Methods Cross-sectional street-intercept surveys conducted among adult current smokers and recent quitters before and after signage implementation assessed the awareness and impact of the signs. Approximately 10 street-intercept surveys were conducted at each of 50 tobacco retailers in New York City before and after policy implementation. A total of 1007 adults who were either current smokers or recent quitters were surveyed about the awareness and impact of tobacco health warning signs. Multivariate risk ratios (RR) were calculated to estimate awareness and impact of the signs.

Results Most participants (86%) were current smokers, and the sample was 28% African–American, 32% Hispanic/Latino and 27% non-Hispanic white. Awareness of tobacco health warning signs more than doubled after the policy implementation (adjusted RR =2.01, 95% CI 1.74 to 2.33). Signage posting was associated with an 11% increase in the extent to which signs made respondents think about quitting smoking (adjusted RR =1.11, 95% CI 1.01 to 1.22).

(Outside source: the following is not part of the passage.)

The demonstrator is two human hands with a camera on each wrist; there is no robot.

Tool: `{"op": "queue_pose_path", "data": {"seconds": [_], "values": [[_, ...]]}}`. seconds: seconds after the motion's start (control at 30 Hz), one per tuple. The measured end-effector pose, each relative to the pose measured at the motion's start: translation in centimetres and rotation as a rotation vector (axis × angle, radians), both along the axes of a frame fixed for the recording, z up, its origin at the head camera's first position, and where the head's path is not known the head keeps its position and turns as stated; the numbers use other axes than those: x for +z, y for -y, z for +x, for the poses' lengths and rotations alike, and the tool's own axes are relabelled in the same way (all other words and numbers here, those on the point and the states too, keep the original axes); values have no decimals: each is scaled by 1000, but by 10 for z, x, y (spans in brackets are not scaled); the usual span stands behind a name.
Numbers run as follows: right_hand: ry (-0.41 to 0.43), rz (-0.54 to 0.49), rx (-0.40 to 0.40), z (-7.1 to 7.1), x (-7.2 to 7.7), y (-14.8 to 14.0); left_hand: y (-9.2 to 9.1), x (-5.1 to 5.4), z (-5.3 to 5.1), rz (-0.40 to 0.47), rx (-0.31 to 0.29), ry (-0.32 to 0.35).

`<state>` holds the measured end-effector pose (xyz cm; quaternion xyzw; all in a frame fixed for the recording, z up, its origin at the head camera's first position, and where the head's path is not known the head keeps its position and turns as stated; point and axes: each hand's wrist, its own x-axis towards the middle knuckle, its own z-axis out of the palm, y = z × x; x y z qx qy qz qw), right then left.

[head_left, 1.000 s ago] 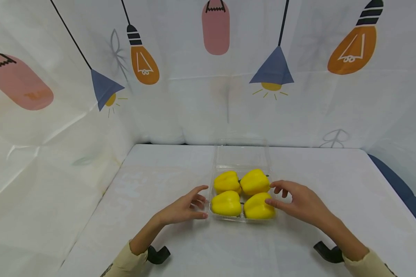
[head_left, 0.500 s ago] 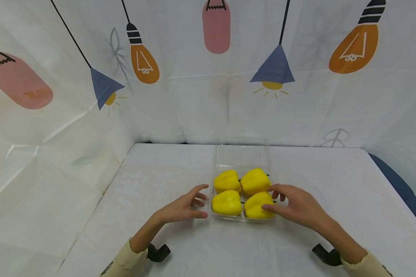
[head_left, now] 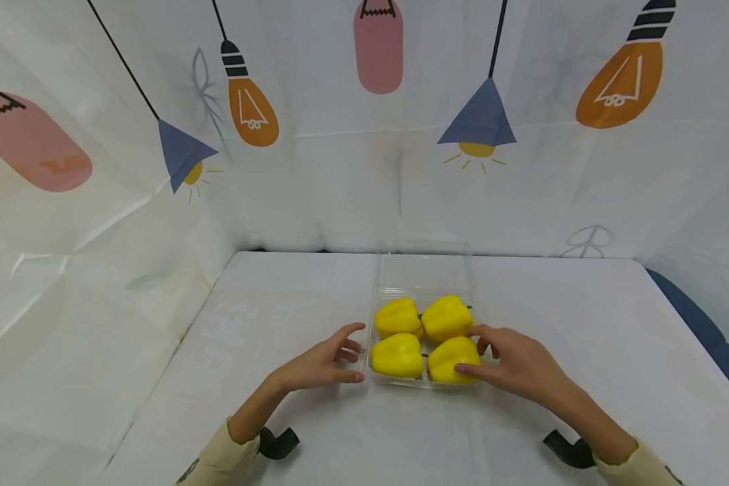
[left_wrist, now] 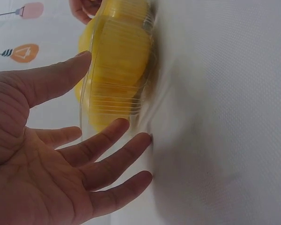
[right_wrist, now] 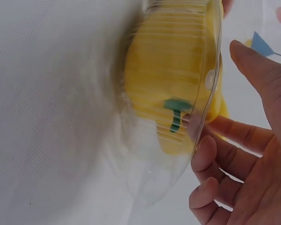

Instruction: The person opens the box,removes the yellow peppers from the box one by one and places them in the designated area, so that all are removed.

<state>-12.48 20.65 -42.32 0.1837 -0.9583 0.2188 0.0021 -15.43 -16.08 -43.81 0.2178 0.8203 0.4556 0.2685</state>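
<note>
Several yellow bell peppers lie in a clear plastic clamshell box (head_left: 425,386) whose lid (head_left: 425,271) stands raised at the back. My left hand (head_left: 325,364) is beside the box's left wall, fingers spread and holding nothing; in the left wrist view its thumb tip is by the rim. Over the right rim reaches my right hand (head_left: 519,364), around the front right bell pepper (head_left: 451,358). Its index finger enters the box near the green stem (right_wrist: 176,115), while the thumb (right_wrist: 253,65) looks apart from the pepper in the right wrist view. The other right fingers are bent outside the wall.
The box stands on a white-covered table (head_left: 291,297). Behind and to the left hangs a white curtain (head_left: 334,182) printed with lamps and bulbs. Black curved pieces (head_left: 278,443) show at both wrists. Something dark blue (head_left: 692,320) is past the table's right edge.
My right hand has moved a little left and farther over the front right bell pepper. The left hand, the box and the peppers stay where they were.
</note>
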Motion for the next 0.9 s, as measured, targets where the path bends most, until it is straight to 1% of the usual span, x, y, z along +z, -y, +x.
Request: {"op": "queue_pose_path", "data": {"seconds": [0.3, 0.47, 0.6, 0.9], "values": [[-4, 39, -17, 2, 0, 7, 0, 1, 0, -12, -4, -2], [-6, 44, -11, 2, -1, 8, 0, 2, 0, -16, -5, -2], [9, 31, -16, 1, -3, 9, 0, 2, 0, -15, -1, 4], [26, -42, -22, -2, -4, 7, 0, 1, 0, -26, -2, -1]]}}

Conclusions A policy requiring tobacco retailers to display graphic health warning signs increased awareness of health risks of smoking and stimulated thoughts about quitting smoking. Additional research aimed at evaluating the effect of tobacco control measures in the retail environment is necessary to provide further rationale for implementing these changes and countering legal challenges from the tobacco industry.

Footnotes

  • Funding This work was supported by the New York City Department of Health and Mental Hygiene, City Tax Levy. No outside funding was provided. Funded data collection and personnel time.

  • Competing interests None.

  • Ethics approval Ethics approval was provided by the New York City Department of Health and Mental Hygiene.

  • Provenance and peer review Not commissioned; externally peer reviewed.